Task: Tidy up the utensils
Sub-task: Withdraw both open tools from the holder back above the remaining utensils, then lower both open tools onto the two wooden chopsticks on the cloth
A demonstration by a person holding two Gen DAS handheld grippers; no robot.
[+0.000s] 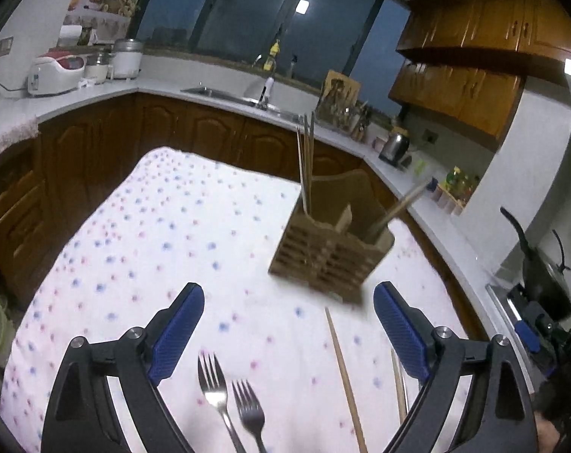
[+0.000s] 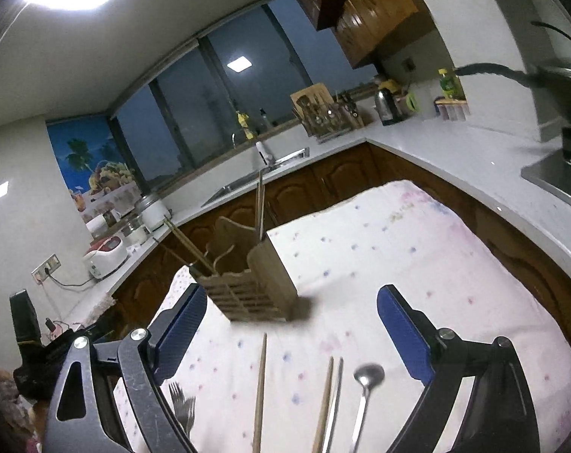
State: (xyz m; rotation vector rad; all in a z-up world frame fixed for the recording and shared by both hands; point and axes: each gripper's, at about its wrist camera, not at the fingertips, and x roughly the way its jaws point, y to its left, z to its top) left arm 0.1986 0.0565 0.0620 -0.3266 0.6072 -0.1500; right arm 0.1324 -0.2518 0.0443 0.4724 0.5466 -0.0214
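Observation:
A wooden slatted utensil holder [image 1: 328, 255] stands on the dotted tablecloth, with chopsticks [image 1: 306, 162] upright in it; it also shows in the right wrist view [image 2: 253, 283]. Two metal forks [image 1: 230, 404] lie between the fingers of my left gripper [image 1: 289, 334], which is open and empty above them. A wooden chopstick [image 1: 343, 373] lies to their right. My right gripper [image 2: 291, 336] is open and empty above a wooden chopstick [image 2: 260, 389], a chopstick pair [image 2: 328, 400] and a metal spoon [image 2: 364, 389]. The forks [image 2: 181, 404] show at its lower left.
The table [image 1: 142, 249] has a white cloth with pink and blue dots. Brown cabinets and a white counter [image 1: 217, 88] with sink, rice cooker [image 1: 57, 71] and kettle [image 1: 394, 147] wrap around behind. A black pan [image 1: 542, 275] sits at the right.

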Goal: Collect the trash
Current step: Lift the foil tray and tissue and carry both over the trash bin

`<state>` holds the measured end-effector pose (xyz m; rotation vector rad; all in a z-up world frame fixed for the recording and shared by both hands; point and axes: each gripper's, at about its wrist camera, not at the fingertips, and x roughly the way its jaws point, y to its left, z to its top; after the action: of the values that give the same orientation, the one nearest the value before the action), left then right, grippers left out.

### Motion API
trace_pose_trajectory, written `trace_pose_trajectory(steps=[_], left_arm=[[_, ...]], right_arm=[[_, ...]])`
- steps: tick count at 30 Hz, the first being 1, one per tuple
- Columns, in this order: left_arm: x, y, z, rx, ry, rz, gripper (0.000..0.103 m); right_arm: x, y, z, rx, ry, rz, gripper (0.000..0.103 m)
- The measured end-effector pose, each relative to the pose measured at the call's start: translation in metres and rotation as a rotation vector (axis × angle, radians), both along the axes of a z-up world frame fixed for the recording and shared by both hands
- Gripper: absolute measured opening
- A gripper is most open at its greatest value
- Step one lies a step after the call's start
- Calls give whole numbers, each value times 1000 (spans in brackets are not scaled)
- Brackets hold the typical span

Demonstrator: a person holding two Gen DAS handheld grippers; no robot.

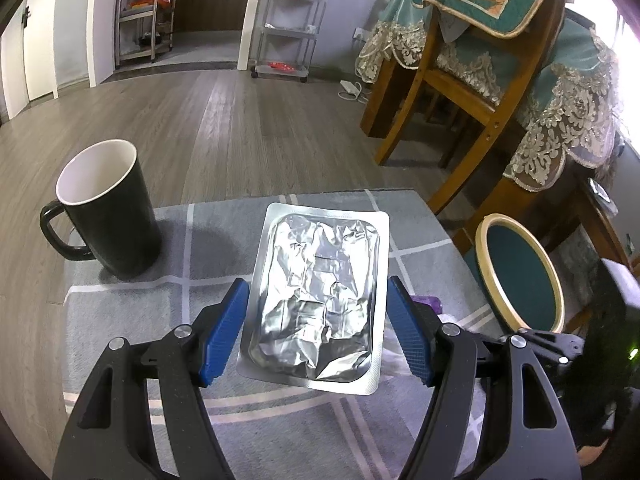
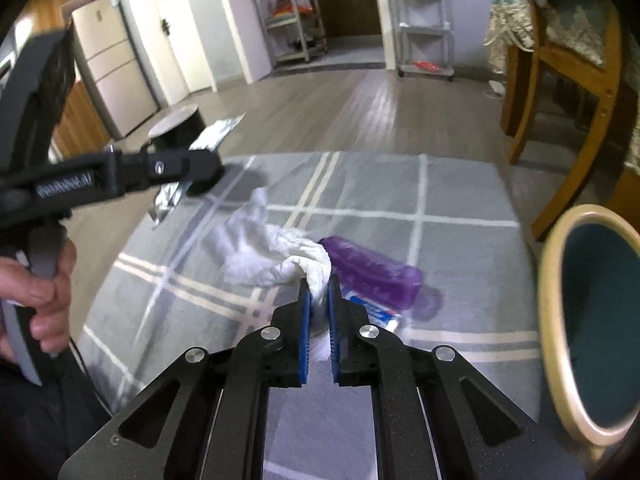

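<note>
The left gripper (image 1: pixel 316 320) grasps a foil pack (image 1: pixel 318 296) by its edges; the right gripper (image 2: pixel 319 300) is clenched on a white tissue (image 2: pixel 272 252), which hides part of the blurred purple bottle (image 2: pixel 372 272).

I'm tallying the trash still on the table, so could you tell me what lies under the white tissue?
Held by the right gripper, the white tissue drapes over one end of the purple bottle, on the gray checked tablecloth. Anything beneath its crumpled middle is hidden.

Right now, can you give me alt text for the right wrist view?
The right tongs are shut on a crumpled white tissue over the grey checked table, beside a lying purple bottle; the left tongs hold a foil pack.
</note>
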<state>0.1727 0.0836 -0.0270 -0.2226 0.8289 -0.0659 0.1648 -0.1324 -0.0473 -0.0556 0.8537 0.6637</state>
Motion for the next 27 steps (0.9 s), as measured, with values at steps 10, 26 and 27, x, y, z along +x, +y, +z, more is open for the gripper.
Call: trace_pose_trajectory(steps=[10, 26, 27], left_arm=[[5, -23, 11, -5, -29, -50, 69], [21, -108, 20, 14, -52, -220, 69], [23, -116, 20, 15, -52, -235, 69]], right_arm=[[-4, -56, 23, 22, -28, -157, 9], [0, -134, 29, 60, -59, -402, 9], [0, -139, 28, 61, -57, -415, 9]])
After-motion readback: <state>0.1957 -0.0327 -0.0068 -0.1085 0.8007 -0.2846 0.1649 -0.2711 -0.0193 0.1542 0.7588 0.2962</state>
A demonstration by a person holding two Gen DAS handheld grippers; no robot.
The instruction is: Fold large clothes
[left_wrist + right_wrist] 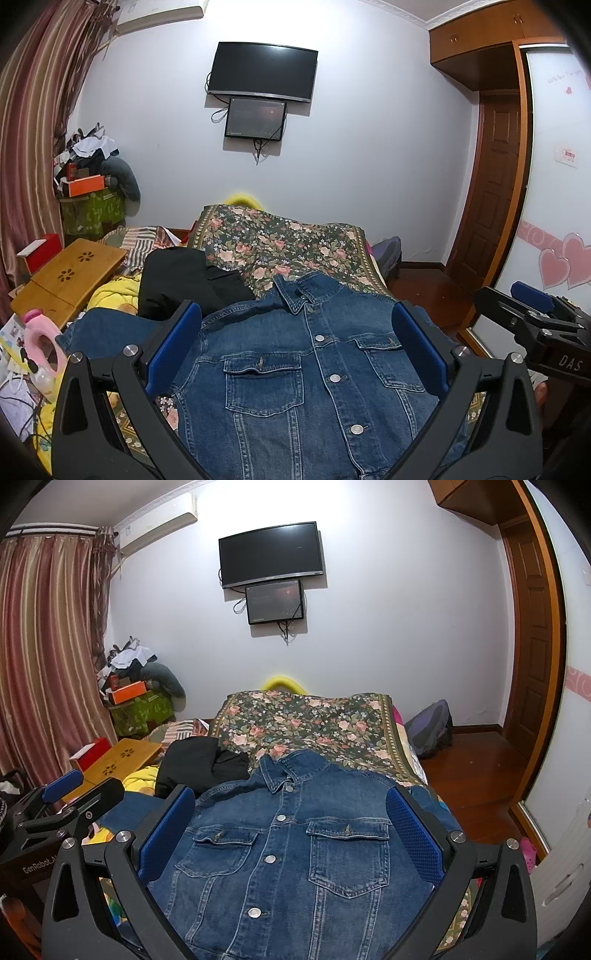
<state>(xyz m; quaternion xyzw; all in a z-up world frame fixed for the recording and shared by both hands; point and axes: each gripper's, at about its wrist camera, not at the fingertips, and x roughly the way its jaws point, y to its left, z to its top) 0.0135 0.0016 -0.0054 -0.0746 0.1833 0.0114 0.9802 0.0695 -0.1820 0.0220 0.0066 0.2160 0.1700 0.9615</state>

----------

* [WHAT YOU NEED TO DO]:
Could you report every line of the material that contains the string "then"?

* [THE COMPLETED TASK]:
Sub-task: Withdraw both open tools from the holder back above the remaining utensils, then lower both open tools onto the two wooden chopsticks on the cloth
`<state>` holds the measured end-effector pose (xyz m; rotation vector rad; all in a z-up world frame fixed for the recording and shared by both hands; point and axes: each gripper's, at about its wrist camera, not at the fingertips, and x roughly the way its jaws point, y to its left, z to its top; after the action: of the values that give the same orientation, the one nearest the value before the action), left then right, grippers left out.

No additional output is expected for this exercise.